→ **TASK OBJECTIVE**
The expected output is the data itself, duplicated in full.

→ **RECORDS SHOWN**
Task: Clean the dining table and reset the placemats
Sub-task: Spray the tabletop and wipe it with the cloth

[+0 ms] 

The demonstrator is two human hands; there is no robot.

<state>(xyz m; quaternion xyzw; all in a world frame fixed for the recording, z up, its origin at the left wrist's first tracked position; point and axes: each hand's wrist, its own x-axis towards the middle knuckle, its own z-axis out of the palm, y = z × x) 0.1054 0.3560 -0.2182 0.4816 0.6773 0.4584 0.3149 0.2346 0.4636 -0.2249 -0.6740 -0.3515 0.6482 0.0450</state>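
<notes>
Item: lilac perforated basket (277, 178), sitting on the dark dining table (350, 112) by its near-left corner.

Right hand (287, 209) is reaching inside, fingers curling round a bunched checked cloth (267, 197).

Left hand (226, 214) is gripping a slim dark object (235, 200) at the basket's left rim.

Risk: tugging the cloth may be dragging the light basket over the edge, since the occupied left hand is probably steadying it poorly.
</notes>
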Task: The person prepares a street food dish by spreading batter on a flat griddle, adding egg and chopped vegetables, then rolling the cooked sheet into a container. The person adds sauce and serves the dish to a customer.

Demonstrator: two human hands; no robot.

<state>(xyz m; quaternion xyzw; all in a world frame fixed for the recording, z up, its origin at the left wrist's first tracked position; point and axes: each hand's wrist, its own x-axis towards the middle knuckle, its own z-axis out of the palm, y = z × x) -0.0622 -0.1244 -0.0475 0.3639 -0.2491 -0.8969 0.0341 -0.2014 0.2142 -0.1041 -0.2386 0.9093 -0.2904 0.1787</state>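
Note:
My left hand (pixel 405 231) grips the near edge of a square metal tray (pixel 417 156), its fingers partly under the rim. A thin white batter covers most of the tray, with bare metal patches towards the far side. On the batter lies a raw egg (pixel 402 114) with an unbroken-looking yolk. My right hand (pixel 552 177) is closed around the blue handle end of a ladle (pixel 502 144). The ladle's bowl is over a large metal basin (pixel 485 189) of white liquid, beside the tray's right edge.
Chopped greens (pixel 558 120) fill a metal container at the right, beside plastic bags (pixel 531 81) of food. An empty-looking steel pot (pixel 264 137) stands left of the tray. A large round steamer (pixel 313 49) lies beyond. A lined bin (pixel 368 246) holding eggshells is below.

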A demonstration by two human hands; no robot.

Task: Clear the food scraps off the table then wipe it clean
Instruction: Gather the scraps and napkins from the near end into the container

→ **RESULT OF THE EXERCISE**
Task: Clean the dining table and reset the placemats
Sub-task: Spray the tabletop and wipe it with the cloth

[+0 ms] 

The demonstrator is two human hands; there is no robot.

<state>(xyz m; quaternion xyzw; all in a world frame fixed for the recording, z up, its origin at the left wrist's first tracked position; point and axes: each hand's wrist, its own x-axis towards the middle knuckle, its own z-axis out of the palm, y = z × x) 0.1054 0.3560 -0.2182 0.4816 0.6773 0.4584 0.3149 0.2346 0.4636 -0.2249 -0.6740 -0.3515 0.6482 0.0450</state>
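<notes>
Item: lilac perforated basket (277, 178), sitting on the dark dining table (350, 112) by its near-left corner.

Right hand (287, 209) is reaching inside, fingers curling round a bunched checked cloth (267, 197).

Left hand (226, 214) is gripping a slim dark object (235, 200) at the basket's left rim.

Risk: tugging the cloth may be dragging the light basket over the edge, since the occupied left hand is probably steadying it poorly.
</notes>
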Task: The person prepares a street food dish by spreading batter on a flat griddle, adding egg and chopped vegetables, then rolling the cooked sheet into a container. The person adds sauce and serves the dish to a customer.

Demonstrator: two human hands; no robot.

<state>(xyz m; quaternion xyzw; all in a world frame fixed for the recording, z up, its origin at the left wrist's first tracked position; point and axes: each hand's wrist, its own x-axis towards the middle knuckle, its own z-axis out of the palm, y = z × x) -0.0622 -0.1244 -0.0475 0.3639 -0.2491 -0.8969 0.0341 -0.2014 0.2142 -0.1041 -0.2386 0.9093 -0.2904 0.1787</state>
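Note:
My left hand (pixel 405 231) grips the near edge of a square metal tray (pixel 417 156), its fingers partly under the rim. A thin white batter covers most of the tray, with bare metal patches towards the far side. On the batter lies a raw egg (pixel 402 114) with an unbroken-looking yolk. My right hand (pixel 552 177) is closed around the blue handle end of a ladle (pixel 502 144). The ladle's bowl is over a large metal basin (pixel 485 189) of white liquid, beside the tray's right edge.
Chopped greens (pixel 558 120) fill a metal container at the right, beside plastic bags (pixel 531 81) of food. An empty-looking steel pot (pixel 264 137) stands left of the tray. A large round steamer (pixel 313 49) lies beyond. A lined bin (pixel 368 246) holding eggshells is below.
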
A demonstration by two human hands; no robot.

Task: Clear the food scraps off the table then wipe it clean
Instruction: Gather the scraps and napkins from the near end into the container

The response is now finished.